:: DESCRIPTION OF THE TASK ::
The whole listing is to be written out again exactly; the pictures are not.

:: DATA PROVIDED ::
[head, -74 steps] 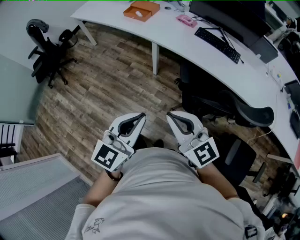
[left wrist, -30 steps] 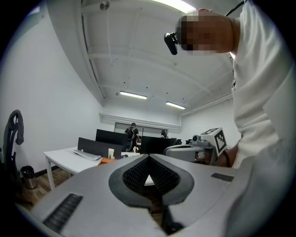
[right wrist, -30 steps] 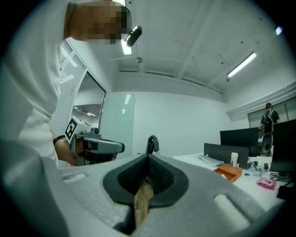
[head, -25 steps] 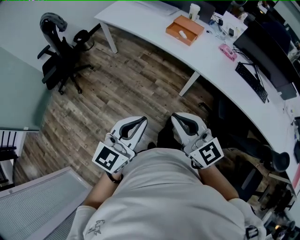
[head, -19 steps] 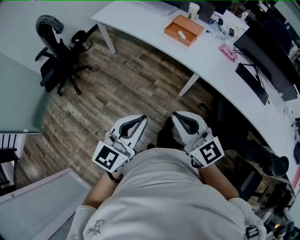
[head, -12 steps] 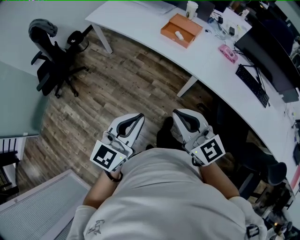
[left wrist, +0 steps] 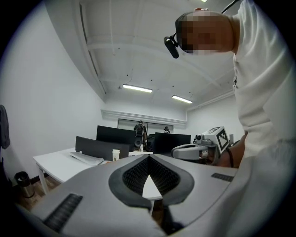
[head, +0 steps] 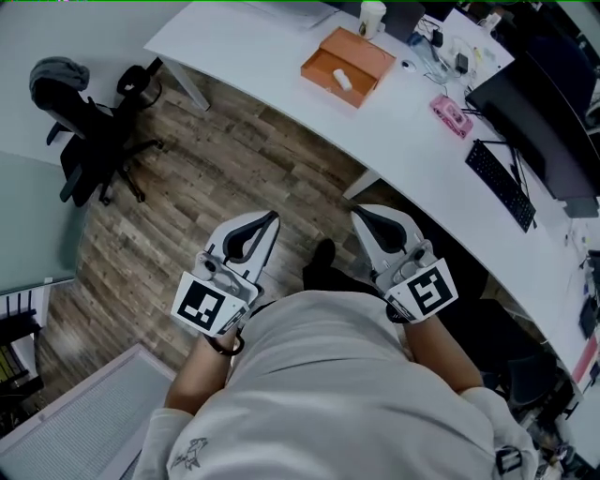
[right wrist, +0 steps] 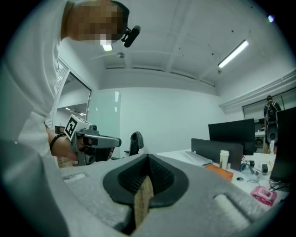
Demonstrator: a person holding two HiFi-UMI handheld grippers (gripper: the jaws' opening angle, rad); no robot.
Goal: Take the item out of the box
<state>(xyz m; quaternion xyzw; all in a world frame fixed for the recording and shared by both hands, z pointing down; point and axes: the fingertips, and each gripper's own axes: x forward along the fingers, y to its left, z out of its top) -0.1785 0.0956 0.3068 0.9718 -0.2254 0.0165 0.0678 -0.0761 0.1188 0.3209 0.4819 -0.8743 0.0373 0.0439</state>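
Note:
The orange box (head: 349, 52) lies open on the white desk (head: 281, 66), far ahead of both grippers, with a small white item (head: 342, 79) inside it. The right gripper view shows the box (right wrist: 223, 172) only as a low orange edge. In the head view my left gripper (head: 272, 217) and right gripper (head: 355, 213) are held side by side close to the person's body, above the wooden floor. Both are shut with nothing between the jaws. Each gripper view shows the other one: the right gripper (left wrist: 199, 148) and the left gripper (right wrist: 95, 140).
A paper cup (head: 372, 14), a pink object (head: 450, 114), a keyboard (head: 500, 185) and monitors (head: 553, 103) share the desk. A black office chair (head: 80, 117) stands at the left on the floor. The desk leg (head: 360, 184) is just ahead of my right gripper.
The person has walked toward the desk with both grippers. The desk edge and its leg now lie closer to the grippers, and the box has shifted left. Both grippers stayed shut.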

:: SOLUTION TO THE EXERCISE ::
[head, -74 steps] 
[left wrist, -30 steps] 
[right wrist, -30 steps] 
[head, -25 steps] 
[head, -19 steps] 
[head, -12 steps] 
[left wrist, +0 steps] 
[head, +0 steps] 
[right wrist, +0 steps] 
Demonstrator: a person holding two HiFi-UMI handheld grippers (gripper: the jaws' opening angle, rad); no robot.
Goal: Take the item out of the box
<state>(xyz m; quaternion xyzw; all in a world frame fixed for the recording and shared by both hands, z pointing down; point and axes: the fingertips, and each gripper's own axes: x forward along the fingers, y to its left, z out of its top) -0.1785 0.0956 0.3068 0.9718 -0.2254 0.0165 0.0678 -0.0761 0.1188 0.3209 0.4819 -0.8743 0.0373 0.0439</state>
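Note:
The orange box (head: 349, 52) lies open on the white desk (head: 281, 66), far ahead of both grippers, with a small white item (head: 342, 79) inside it. The right gripper view shows the box (right wrist: 223, 172) only as a low orange edge. In the head view my left gripper (head: 272, 217) and right gripper (head: 355, 213) are held side by side close to the person's body, above the wooden floor. Both are shut with nothing between the jaws. Each gripper view shows the other one: the right gripper (left wrist: 199, 148) and the left gripper (right wrist: 95, 140).
A paper cup (head: 372, 14), a pink object (head: 450, 114), a keyboard (head: 500, 185) and monitors (head: 553, 103) share the desk. A black office chair (head: 80, 117) stands at the left on the floor. The desk leg (head: 360, 184) is just ahead of my right gripper.
The person has walked toward the desk with both grippers. The desk edge and its leg now lie closer to the grippers, and the box has shifted left. Both grippers stayed shut.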

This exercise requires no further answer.